Incident Investigation

How to Build a Serious-Incident Interview Plan in 24 Hours

Build a 24-hour serious-incident interview plan that protects witness memory, evidence quality, trust and RCA readiness after a major event.

By 8 min read updated
investigative scene on how to build a serious incident interview plan in 24 hours — How to Build a Serious-Incident Interview

Key takeaways

  1. 01Define the interview purpose before asking questions so the first 24 hours protect learning instead of blame.
  2. 02Separate witness interviews from medical care, legal notifications and discipline to preserve trust after a serious event.
  3. 03Classify each statement as observed, heard or inferred so uncertainty remains visible during RCA.
  4. 04Connect every interview to documents, controls, logs or physical evidence before closing the first-day brief.
  5. 05Use the Headline Podcast lens to turn serious-incident interviews into leadership conversations that keep people talking.

OSHA tells employers to investigate fatalities, injuries, illnesses and close calls because incident investigation is where hazards and program gaps become visible before they repeat. This guide gives senior EHS leaders a 24-hour interview plan that protects witness memory, evidence quality and trust after a serious event.

Why does a serious-incident interview plan need to start before RCA?

A serious-incident interview plan needs to start before root-cause analysis because witness memory, site conditions and informal narratives begin changing within hours.
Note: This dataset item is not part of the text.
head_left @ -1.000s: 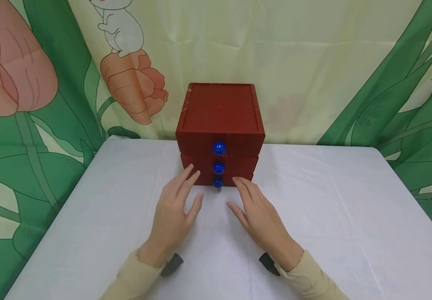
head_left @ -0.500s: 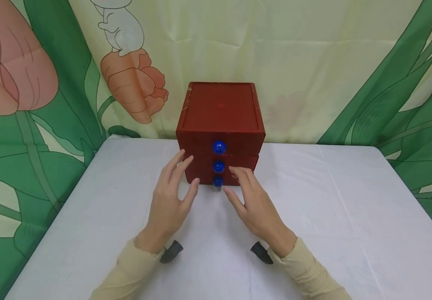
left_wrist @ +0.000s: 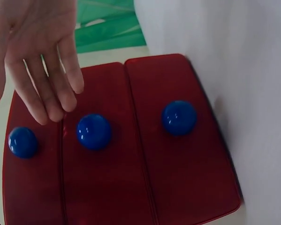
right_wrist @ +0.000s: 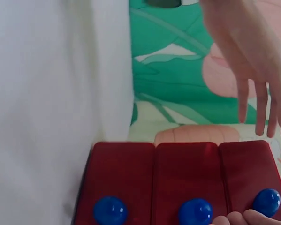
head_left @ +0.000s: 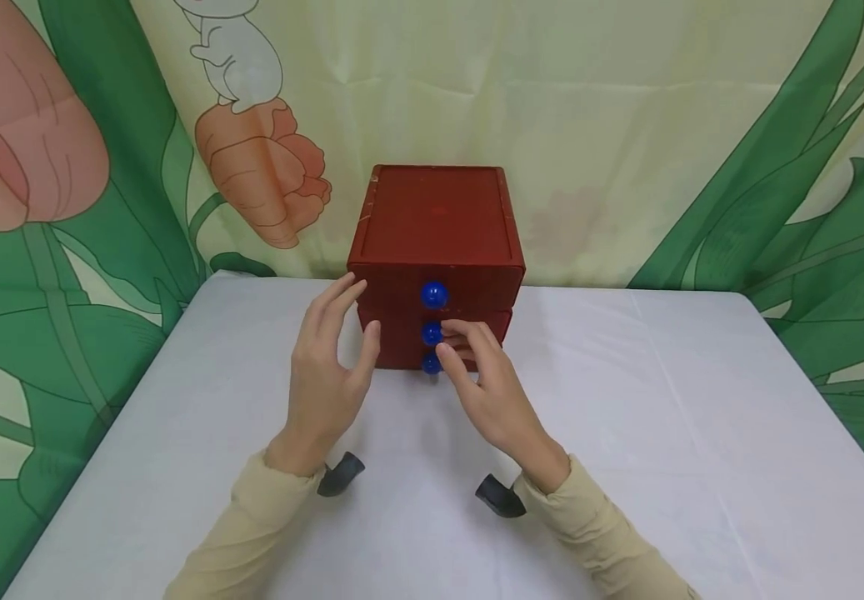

OSHA's incident investigation guidance says investigations should look beyond immediate causes and avoid fault-finding, which makes the interview plan an evidence-control tool, not a blame session.

On the Headline Podcast, Tim Page-Bodoff framed the issue with a sharp line: investigation should chase a root-cause "what," not a root-cause "who." That distinction matters in interviews because the first version of the story often becomes the version everyone defends, especially when supervisors begin asking questions before the team has agreed on scope, sequence and language.

The practical move is to separate interviewing from judging. Treat the first 24 hours as a fact-preservation window that feeds the incident evidence map, not as the moment to decide who was wrong. The plan below gives EHS managers and senior leaders a sequence that can be used in manufacturing, energy, mining, logistics and construction.

Step 1: What decision must the interview plan protect?

The first decision is whether the interview process will protect learning or protect an early opinion. In the first hour after a serious event, the investigation lead should write a one-sentence purpose statement: preserve facts, understand decisions and identify conditions that made the event possible. That sentence becomes the boundary for every question asked in the first 24 hours.

Co-host Andreza Araujo's own work in A Ilusão da Conformidade argues that investigations should understand rather than punish, because the hunt for a culprit wastes the learning. Across the Headline Podcast conversations with Dr. Megan Tranter, the same leadership pattern appears: the quality of the first response determines whether people keep talking or start editing themselves.

Write the purpose statement before interviewing anyone, then share it with the investigation team and the site manager. A good version sounds like this: "This interview plan documents what each person saw, heard, decided and needed, so the organization can understand the event without assigning blame during fact collection." If the statement sounds like discipline preparation, rewrite it.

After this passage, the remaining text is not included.